### [What is required]
Every line below that has the string "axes" adds one to the count. Give that count by itself.

### [Information provided]
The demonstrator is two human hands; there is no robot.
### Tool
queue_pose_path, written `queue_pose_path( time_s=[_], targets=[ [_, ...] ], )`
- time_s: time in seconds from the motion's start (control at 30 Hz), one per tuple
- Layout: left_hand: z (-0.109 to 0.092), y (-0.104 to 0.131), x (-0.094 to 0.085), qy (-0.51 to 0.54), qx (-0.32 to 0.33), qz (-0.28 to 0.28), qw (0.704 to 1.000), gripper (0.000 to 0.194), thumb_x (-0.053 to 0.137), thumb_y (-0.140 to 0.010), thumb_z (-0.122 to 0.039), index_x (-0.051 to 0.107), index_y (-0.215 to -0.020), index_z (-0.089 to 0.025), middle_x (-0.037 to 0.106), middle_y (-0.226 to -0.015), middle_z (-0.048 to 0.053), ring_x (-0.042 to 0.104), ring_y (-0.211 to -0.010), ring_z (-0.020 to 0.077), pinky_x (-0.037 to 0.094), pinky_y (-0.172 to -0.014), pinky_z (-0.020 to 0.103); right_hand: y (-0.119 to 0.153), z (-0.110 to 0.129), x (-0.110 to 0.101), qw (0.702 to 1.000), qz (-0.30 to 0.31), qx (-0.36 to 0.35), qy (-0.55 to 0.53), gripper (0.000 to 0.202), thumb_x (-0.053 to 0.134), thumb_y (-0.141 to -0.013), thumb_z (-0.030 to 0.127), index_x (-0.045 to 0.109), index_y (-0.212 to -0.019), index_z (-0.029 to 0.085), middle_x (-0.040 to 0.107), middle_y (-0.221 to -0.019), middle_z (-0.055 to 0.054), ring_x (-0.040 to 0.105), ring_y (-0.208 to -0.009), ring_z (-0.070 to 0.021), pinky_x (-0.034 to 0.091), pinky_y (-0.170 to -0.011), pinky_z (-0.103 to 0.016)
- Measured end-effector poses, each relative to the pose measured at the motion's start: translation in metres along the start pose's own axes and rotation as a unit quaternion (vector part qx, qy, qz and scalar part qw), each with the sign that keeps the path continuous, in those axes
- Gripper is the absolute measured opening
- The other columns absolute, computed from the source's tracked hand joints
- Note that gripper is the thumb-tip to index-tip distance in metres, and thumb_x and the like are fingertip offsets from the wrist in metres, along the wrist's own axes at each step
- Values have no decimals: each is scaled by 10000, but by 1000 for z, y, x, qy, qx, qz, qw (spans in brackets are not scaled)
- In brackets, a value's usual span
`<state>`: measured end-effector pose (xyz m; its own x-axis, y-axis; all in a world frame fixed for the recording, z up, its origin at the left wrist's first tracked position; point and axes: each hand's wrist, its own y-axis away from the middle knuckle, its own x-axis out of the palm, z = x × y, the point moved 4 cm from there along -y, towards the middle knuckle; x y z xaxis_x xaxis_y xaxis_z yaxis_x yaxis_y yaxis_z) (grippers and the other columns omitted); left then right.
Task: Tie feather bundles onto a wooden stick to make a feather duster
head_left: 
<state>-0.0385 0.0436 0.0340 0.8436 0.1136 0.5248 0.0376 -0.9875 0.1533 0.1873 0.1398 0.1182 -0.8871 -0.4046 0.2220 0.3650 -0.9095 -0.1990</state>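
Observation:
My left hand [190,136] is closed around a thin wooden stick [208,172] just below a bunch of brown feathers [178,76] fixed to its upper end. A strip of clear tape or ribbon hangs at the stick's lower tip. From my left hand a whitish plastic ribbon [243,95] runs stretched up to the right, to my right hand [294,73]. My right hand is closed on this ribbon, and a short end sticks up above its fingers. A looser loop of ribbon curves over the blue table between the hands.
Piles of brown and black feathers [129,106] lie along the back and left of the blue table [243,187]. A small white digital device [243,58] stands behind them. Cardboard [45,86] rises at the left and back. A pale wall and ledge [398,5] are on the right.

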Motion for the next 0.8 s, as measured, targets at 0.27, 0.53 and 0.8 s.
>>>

### [Task response]
3